Improve filesystem store driver to utilize NFS capabilities¶
https://blueprints.launchpad.net/glance/+spec/improve-filesystem-driver
Problem description¶
The filesystem backend of glance can be used to mount NFS share as local filesystem, so it is not required to store any special configs at glance side. Glance does not care about NFS server address or NFS share path at all, it just assumes that each image is stored in the local filesystem. The downside of this assumption is that glance is not aware whether NFS server is connected/available or not, NFS share is mounted or not and just keeps performing add/delete operations on local filesystem directory which later might causes problem in synchronization when NFS is back online.

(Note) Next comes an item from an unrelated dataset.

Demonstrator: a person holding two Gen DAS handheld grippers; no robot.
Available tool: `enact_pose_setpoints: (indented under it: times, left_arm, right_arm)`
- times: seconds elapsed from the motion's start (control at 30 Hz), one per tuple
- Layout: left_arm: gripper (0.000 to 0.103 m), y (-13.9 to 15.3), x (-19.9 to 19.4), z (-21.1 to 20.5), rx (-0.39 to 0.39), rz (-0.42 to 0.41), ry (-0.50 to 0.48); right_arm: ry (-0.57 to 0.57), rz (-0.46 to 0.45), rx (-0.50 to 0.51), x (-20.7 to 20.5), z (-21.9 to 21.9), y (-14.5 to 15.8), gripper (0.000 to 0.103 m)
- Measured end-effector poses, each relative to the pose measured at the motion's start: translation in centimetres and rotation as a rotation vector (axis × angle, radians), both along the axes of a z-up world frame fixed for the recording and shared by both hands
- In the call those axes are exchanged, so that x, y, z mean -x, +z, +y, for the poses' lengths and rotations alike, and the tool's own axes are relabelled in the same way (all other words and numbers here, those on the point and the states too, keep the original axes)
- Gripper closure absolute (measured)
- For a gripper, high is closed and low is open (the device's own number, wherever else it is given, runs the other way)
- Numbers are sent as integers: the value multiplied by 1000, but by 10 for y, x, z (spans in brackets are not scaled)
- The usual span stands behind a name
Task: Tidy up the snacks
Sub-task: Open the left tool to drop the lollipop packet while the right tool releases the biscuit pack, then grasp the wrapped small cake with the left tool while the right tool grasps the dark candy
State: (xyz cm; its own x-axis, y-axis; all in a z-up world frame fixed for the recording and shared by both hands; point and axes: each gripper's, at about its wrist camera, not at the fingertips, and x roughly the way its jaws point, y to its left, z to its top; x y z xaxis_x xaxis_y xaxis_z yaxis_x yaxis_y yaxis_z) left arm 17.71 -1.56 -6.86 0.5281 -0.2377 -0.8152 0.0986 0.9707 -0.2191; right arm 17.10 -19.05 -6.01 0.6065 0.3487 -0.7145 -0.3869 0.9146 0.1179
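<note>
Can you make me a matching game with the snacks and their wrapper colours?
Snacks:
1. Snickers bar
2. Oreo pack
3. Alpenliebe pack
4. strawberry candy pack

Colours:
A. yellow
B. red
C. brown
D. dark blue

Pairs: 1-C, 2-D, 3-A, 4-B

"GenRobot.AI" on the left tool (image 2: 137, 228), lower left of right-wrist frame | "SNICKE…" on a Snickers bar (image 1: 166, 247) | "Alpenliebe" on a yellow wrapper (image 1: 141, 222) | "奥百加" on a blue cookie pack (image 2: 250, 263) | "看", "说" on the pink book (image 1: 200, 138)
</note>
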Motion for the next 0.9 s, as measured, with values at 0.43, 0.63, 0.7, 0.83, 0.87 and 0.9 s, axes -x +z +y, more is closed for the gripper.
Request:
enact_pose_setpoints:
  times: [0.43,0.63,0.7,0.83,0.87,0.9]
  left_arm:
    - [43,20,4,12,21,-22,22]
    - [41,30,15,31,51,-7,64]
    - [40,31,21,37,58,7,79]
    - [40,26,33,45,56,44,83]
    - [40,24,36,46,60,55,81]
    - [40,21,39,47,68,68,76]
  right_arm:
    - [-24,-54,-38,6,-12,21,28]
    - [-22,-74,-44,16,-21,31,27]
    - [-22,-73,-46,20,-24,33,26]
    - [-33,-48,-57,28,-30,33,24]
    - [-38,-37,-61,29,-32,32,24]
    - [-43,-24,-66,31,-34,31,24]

Use case: In a k8s environment where OpenStack Glance is installed on top of OpenShift and NFS share is mounted via the Volume/VolumeMount interface, the Glance pod won’t start if NFS share isn’t ready. Whereas if NFS share is not available after Glance pod is available then upload operation will fail with following error:
sh-5.1$ openstack image create --container-format bare --disk-format raw --file /tmp/cirros-0.5.2-x86_64-disk.img cirros
ConflictException: 409: Client Error for url: https://glance-default-public-openstack.apps-crc.testing/v2/images/0ce1f894-5af7-44fa-987d-f4c47c77d0cf/file, Conflict
Even though the Glance Pod is still up, liveness and readiness probes starts failing and as a result the Glance Pods are marked as Unhealthy:
Normal Started 12m kubelet Started container glance-api
Warning Unhealthy 5m24s (x2 over 9m24s) kubelet Liveness probe failed: Get "https://10.217.0.247:9292/healthcheck": net/http: request canceled (Client.Timeout exceeded while awaiting headers)
Warning Unhealthy 5m24s (x3 over 9m24s) kubelet Liveness probe failed: Get "https://10.217.0.247:9292/healthcheck": net/http: request canceled (Client.Timeout exceeded while awaiting headers)
Warning Unhealthy 5m24s kubelet Readiness probe failed: Get "https://10.217.0.247:9292/healthcheck": net/http: request canceled (Client.Timeout exceeded while awaiting headers)
Warning Unhealthy 4m54s (x2 over 9m24s) kubelet Readiness probe failed: Get "https://10.217.0.247:9292/healthcheck": net/http: request canceled (Client.Timeout exceeded while awaiting headers)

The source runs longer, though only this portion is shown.